Samba versions prior to 4.13.17, 4.14.12 and 4.15.5 with vfs_fruit configured allow out-of-bounds heap read and write via specially crafted extended file attributes.“A remote attacker with write access to extended file attributes can execute arbitrary code with the privileges of smbd, typically root.”
¶ Is Artica is affected ?
Artica Proxy uses the Samba engine in two ways:
- When using Artica Proxy with NTLM authentication
- When activating the file sharing feature
In both cases, the use of the vfs_fruit module is not yet supported and the server is not impacted with Artica 4.30x or 4.40x
¶ If Artica is not affected, why displaying this message ?
This message has been added in versions 4.40 Service Pack 24 and 4.50x.
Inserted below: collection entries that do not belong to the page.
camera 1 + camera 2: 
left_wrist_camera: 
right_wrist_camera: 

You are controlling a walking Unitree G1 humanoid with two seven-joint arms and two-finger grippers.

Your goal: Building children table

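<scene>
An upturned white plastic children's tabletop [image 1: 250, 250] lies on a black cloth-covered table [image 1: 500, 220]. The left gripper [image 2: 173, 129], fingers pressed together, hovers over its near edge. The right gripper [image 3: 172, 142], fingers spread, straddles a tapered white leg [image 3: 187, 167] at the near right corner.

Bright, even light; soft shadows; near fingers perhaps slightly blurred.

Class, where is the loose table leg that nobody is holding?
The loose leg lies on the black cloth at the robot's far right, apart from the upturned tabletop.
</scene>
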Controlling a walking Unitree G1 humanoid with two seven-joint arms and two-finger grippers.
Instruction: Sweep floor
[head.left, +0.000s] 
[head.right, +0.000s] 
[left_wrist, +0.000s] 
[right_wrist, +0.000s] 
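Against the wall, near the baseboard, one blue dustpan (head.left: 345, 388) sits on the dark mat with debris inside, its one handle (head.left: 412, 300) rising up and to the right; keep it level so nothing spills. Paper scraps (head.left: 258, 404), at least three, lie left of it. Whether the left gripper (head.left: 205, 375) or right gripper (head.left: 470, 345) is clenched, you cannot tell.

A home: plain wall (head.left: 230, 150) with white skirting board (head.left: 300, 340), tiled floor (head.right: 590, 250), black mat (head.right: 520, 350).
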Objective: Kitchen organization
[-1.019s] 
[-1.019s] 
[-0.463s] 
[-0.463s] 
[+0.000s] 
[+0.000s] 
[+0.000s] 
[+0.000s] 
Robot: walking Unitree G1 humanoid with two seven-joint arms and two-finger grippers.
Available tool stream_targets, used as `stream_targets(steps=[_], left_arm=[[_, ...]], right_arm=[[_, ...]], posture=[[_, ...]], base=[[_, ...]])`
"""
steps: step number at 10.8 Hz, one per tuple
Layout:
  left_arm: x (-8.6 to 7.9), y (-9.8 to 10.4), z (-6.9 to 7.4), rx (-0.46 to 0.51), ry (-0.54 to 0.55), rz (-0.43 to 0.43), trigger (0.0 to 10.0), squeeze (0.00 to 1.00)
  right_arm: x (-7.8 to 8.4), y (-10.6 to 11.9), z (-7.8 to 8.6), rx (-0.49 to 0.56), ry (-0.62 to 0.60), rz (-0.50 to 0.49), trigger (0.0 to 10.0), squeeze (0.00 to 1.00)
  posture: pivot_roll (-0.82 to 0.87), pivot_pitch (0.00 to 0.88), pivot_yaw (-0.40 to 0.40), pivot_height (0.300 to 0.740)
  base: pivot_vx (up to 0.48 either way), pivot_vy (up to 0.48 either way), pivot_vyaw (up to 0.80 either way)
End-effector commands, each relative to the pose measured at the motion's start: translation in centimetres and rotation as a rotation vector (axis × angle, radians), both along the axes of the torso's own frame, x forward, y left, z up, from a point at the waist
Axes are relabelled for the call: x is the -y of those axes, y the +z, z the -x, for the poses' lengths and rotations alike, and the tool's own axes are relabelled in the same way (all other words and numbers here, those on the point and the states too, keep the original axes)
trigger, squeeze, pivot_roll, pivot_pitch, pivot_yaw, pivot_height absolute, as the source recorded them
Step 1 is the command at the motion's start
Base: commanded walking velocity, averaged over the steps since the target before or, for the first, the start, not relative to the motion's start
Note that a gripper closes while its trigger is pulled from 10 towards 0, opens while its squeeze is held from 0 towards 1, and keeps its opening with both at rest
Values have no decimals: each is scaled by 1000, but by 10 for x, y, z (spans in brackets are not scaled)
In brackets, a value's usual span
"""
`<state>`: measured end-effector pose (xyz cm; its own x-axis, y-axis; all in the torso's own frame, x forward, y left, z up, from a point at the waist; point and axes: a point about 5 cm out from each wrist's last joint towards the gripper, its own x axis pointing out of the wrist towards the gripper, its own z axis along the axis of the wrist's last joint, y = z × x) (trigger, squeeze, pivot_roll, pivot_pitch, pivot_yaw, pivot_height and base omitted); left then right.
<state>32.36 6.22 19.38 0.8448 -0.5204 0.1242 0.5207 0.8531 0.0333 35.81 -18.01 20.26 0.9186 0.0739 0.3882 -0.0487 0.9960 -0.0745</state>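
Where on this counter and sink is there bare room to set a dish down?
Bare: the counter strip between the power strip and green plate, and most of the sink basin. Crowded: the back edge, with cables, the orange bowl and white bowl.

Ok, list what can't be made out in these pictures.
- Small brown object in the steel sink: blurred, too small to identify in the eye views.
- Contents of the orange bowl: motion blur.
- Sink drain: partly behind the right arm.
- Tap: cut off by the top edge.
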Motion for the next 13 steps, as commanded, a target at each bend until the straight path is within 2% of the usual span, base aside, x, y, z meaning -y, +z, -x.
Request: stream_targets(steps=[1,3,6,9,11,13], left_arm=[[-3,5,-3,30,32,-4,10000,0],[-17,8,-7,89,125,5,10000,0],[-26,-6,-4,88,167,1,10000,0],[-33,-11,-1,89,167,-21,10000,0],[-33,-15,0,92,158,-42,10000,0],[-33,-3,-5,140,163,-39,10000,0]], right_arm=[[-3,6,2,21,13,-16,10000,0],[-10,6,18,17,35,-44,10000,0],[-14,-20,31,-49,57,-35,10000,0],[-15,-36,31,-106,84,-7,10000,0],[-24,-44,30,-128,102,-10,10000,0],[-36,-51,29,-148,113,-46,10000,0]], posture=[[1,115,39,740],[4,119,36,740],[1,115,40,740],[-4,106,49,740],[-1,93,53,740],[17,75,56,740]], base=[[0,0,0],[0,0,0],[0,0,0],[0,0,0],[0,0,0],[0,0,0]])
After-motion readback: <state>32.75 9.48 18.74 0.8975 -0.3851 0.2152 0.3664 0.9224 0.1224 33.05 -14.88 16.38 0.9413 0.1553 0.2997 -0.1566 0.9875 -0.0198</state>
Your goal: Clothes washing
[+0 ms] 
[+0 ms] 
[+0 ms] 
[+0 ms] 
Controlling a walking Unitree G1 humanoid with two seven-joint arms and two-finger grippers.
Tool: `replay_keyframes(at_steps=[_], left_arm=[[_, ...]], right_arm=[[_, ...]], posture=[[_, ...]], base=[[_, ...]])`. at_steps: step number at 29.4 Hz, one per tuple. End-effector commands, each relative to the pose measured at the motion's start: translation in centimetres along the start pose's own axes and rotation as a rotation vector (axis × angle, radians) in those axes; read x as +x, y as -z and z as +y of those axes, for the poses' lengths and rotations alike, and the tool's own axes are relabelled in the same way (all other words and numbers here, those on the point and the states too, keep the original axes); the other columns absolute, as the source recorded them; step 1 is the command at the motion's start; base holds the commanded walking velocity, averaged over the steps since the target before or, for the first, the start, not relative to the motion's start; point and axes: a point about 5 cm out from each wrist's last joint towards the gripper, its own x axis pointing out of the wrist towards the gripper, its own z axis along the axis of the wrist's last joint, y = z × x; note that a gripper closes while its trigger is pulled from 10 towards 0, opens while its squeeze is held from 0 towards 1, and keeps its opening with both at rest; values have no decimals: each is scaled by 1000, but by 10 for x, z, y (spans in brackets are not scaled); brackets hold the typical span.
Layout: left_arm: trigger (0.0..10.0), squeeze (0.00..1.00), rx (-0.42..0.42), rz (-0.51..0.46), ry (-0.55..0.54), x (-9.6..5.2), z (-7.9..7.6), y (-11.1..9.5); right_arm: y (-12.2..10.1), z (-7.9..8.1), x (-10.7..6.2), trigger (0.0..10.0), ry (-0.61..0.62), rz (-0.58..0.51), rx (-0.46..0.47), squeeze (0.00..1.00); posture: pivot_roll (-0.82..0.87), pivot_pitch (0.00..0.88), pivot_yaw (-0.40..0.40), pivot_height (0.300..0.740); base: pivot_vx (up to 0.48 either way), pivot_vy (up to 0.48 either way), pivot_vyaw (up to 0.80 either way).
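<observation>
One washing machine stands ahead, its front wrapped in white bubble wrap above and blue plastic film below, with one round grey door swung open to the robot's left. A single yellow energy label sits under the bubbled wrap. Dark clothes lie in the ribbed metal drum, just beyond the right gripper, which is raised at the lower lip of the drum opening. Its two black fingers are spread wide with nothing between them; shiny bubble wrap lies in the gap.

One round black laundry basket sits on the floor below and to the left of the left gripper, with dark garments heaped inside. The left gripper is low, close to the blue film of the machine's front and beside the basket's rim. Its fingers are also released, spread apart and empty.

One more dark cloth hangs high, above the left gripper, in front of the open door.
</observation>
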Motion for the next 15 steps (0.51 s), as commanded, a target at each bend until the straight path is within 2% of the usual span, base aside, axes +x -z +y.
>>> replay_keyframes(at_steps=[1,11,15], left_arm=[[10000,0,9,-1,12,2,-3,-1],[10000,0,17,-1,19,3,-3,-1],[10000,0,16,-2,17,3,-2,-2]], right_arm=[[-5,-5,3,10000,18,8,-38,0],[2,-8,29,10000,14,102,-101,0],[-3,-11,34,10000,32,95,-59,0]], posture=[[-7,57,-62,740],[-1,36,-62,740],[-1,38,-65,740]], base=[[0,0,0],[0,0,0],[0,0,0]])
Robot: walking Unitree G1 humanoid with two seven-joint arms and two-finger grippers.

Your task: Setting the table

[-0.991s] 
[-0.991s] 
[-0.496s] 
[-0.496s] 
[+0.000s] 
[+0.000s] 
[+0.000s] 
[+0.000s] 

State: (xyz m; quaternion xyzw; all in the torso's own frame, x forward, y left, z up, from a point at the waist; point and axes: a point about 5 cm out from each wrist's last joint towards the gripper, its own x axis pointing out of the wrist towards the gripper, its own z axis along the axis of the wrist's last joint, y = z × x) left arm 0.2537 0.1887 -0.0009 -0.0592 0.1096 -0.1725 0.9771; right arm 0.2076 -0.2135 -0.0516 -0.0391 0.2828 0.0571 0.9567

Some customers use vulnerability scanner tools.
These tools do not care if the software is running and is able to open the vulnerability.
If the software version is lower than the version that fixes the vulnerability, then they consider the Artica server to be vulnerable.
In order for these tools to stop reporting the issue, Artica allows you to update the software by clicking on the "Fix It" button.